EL ALADIERNO (Rhamnus alaternus) formando parte del encinar cantábrico

Hojas y fruto del Aladierno (Rhamnus alaternus)
Antes de venir a Cantabria, lo ignoraba todo sobre ellos incluso su existencia; ahora, forman parte de mi vida cotidiana y son lo primero que veo cuando me asomo a la ventana de mi habitación por las mañanas.

Grupo de aladiernos (Rhamnus alaternus)

Los aladiernos, ya como árboles, ya como arbustos, son parte integrante del bosquecillo  natural que rodea nuestra casa.
Pertenecen a la familia de las Ramnáceas y componen, junto con otras plantas esclerófilas (de hoja dura o coriácea) la vegetación del encinar cantábrico, ecosistema propio de zonas más cálidas y secas como la mediterránea pero que pervive  por estas latitudes sobre terrenos calizos y rocosos como el nuestro. Crecen también en canteras abandonadas y las colonizan, razón por la cual abundan entre nosotros.

Aladierno arbustivo (Rhamnus alaternus)

Las plantas esclerófilas, dicho en cristiano, son aquellas adaptadas a grandes periodos de sequía o escasez de agua para lo cual desarrollan hojas perennes, duras, coriáceas, revestidas de una cutícula que impide la evaporación. Son de crecimiento lento y generalmente muy longevas, características todas ellas que cumplen a rajatabla los aladiernos.

Ramita de aladierno

Puede resultar paradójico que aquí en Cantabria, con lo que llueve, los aladiernos formen parte de la vegetación autóctona pero los terrenos calcáreos y zonas rocosas donde se desarrollan y que abundan en la región, son muy poco profundos y filtran fácilmente el agua de lluvia.

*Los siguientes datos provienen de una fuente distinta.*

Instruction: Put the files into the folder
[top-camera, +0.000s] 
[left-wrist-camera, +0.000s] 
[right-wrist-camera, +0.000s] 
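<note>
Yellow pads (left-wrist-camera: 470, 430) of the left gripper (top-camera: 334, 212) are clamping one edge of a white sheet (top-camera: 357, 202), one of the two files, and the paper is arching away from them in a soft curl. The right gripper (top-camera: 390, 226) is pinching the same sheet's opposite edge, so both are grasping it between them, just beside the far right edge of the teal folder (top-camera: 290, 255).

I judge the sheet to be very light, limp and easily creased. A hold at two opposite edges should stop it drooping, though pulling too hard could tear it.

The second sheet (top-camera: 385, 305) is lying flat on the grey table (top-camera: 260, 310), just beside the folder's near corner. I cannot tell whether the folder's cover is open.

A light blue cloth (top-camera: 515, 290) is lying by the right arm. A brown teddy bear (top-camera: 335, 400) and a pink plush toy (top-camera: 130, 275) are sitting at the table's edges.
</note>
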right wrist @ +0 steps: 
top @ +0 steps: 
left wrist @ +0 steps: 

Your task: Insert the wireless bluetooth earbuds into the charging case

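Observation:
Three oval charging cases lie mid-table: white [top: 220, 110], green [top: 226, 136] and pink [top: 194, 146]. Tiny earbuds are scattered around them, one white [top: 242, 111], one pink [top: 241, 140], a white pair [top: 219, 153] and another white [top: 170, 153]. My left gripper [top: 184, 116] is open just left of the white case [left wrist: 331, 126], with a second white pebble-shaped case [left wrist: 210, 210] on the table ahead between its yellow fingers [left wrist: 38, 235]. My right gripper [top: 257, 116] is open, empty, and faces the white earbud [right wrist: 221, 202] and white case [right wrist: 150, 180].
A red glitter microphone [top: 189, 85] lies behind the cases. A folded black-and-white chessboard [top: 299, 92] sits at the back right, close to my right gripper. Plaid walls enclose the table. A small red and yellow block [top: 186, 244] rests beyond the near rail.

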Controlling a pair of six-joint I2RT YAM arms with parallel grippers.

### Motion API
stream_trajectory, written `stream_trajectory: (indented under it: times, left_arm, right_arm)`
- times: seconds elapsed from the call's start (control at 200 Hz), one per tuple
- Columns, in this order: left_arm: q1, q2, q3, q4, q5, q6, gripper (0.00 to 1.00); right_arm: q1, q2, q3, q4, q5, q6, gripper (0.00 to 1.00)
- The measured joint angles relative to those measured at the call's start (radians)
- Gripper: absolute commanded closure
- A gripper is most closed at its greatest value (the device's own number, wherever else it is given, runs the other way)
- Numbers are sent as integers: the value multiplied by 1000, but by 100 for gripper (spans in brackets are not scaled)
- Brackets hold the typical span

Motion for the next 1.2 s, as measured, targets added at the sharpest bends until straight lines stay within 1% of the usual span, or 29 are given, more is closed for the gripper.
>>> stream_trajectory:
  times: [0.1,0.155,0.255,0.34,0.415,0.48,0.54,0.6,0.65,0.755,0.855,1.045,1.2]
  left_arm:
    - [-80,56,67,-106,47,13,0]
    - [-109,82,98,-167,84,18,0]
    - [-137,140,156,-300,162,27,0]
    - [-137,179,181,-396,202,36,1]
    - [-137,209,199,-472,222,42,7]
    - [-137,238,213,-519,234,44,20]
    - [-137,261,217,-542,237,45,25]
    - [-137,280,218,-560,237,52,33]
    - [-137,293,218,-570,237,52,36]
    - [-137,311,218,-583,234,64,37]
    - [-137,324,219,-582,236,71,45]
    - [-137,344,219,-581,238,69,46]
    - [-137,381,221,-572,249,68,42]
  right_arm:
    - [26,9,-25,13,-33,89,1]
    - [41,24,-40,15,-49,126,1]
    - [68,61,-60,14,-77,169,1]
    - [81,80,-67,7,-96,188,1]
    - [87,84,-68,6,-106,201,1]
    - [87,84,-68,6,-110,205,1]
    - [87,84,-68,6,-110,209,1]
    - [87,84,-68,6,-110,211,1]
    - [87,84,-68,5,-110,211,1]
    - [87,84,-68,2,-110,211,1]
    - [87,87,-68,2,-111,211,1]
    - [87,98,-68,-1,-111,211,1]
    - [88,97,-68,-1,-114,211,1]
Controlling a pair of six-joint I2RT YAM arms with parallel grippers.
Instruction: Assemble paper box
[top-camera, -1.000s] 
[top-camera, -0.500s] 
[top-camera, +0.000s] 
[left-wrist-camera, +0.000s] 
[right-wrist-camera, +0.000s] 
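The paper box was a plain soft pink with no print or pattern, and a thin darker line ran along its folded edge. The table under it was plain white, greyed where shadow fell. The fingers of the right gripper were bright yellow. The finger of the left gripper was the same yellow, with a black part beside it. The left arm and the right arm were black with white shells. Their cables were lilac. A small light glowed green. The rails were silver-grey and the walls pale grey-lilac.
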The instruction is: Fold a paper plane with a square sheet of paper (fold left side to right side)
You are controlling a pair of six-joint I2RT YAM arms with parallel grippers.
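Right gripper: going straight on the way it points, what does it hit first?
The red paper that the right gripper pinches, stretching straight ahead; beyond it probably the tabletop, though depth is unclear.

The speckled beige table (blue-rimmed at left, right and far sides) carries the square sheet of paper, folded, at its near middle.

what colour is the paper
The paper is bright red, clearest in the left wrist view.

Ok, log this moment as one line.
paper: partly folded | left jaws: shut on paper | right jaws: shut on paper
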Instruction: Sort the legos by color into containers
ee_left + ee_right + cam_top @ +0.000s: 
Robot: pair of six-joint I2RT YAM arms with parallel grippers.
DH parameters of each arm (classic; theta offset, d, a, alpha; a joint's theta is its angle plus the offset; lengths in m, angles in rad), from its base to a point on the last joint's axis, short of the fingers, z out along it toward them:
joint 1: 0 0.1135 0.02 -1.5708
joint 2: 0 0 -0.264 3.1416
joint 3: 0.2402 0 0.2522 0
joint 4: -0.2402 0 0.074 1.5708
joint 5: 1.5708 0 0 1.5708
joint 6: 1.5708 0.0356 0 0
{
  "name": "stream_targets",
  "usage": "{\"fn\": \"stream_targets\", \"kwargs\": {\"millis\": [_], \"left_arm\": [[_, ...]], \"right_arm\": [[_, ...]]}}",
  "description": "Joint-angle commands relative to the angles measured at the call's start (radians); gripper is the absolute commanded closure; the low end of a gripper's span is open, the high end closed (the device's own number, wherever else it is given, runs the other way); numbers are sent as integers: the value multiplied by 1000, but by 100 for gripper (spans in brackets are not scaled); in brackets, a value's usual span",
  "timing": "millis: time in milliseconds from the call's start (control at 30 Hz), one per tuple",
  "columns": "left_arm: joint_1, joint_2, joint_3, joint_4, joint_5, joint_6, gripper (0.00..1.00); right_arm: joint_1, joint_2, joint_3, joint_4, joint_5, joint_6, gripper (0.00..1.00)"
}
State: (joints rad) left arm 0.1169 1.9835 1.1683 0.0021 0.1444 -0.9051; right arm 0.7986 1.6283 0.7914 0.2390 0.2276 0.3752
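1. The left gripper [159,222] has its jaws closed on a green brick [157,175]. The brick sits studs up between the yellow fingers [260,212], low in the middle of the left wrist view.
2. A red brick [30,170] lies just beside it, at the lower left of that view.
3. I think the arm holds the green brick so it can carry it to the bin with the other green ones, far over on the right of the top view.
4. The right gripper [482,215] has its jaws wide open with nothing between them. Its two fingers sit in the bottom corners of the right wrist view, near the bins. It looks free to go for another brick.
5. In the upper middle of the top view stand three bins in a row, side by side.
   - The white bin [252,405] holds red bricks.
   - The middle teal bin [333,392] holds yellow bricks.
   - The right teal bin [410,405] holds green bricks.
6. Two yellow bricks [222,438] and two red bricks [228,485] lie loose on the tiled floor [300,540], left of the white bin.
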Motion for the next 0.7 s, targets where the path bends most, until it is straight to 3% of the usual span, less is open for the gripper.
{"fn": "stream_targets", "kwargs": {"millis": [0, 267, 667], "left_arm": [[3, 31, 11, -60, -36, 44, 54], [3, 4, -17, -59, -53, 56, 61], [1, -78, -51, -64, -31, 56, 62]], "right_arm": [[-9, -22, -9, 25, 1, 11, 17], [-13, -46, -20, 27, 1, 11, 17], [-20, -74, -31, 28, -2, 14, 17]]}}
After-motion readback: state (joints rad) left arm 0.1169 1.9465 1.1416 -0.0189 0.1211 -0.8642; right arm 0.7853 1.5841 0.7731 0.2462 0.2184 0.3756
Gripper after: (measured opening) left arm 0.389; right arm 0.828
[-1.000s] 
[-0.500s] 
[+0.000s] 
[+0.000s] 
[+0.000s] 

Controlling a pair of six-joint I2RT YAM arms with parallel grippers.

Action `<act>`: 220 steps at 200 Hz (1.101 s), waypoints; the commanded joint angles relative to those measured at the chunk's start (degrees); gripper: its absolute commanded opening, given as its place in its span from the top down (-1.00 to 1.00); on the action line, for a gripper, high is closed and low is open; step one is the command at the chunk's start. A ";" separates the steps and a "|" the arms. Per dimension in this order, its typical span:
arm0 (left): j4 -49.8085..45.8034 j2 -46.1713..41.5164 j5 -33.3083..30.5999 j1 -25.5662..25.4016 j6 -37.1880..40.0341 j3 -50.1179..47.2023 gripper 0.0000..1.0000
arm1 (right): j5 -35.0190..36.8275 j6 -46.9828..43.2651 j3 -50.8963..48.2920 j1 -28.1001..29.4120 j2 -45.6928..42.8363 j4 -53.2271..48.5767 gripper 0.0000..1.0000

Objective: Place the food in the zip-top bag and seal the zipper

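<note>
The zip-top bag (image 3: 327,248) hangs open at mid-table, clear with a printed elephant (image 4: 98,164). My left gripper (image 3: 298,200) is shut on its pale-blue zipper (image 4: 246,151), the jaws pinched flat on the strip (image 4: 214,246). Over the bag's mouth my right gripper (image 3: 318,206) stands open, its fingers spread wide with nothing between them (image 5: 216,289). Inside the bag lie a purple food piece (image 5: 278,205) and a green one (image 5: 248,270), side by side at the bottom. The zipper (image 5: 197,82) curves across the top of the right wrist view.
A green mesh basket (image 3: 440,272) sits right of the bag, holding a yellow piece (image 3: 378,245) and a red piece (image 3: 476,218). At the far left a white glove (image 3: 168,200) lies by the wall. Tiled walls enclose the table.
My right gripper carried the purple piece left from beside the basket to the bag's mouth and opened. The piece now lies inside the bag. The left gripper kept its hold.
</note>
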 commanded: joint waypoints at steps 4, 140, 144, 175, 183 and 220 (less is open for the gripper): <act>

Esto hace que dichos terrenos siempre estén secos y necesitados de humedad.

Los aladiernos  tienen unas raíces fuertes y resistentes que se incrustan en las ranuras de las rocas.

Raíces de aladiernos incrustándose en la roca

Su madera es muy dura, con corteza grisácea y lisa cuando es más joven, agrietada o estriada cuando es adulto.

Detalle de la corteza de un aladierno adulto

Sus ramas crecen desordenadas creando a veces curiosas formas.

Formas caprichosas en las que crecen las ramas de aladierno

Sus hojas, dispuestas en las ramas de forma alterna, son coriáceas, ovalo-lanceoladas, de color verde brillante por el haz, sin brillo por el envés, con el borde ligeramente dentado.

Hojas de aladierno vistas por el haz (a la derecha) y el envés

Sus flores crecen en las axilas de las hojas. Son dioicas o unisexuales (solo masculinas o solo femeninas). Las femeninas no poseen corola, solo 5 sépalos amarillo verdosos y un ovario súpero, las masculinas tienen 5 estambres.

Flores masculinas del aladierno

Flor masculina de aladierno

Sus frutos son drupas redondas y brillantes, de unos 5mm de diámetro, verdes primero, rojizas después y negras por fin en su madurez. Tienen en su interior varias semillas y no son comestibles para nosotros aunque los pájaros dan buena cuenta de ellas cuando, llegado el invierno, les escasean otros frutos más apetecibles.

Frutos semimaduros de aladierno

Florece a finales del invierno y principios de la primavera.
Se reproduce mediante semillas que requieren estratificación para germinar.
De la misma familia que el aladierno es el Espino cerval (Rhamnus catharticus) pero aquel desarrolla espinas, crece en los bosques y florece más tarde.

Drupas maduras de aladierno

Usos
  • Al ser su madera dura y de gran poder calorífico, se ha usado antiguamente para fabricar carbón vegetal.
  • Por su dureza también ha sido usado en ebanistería y tornería.
  • Las drupas o frutos pueden usarse como purgante pero ¡cuidado! porque su efecto es muy intenso.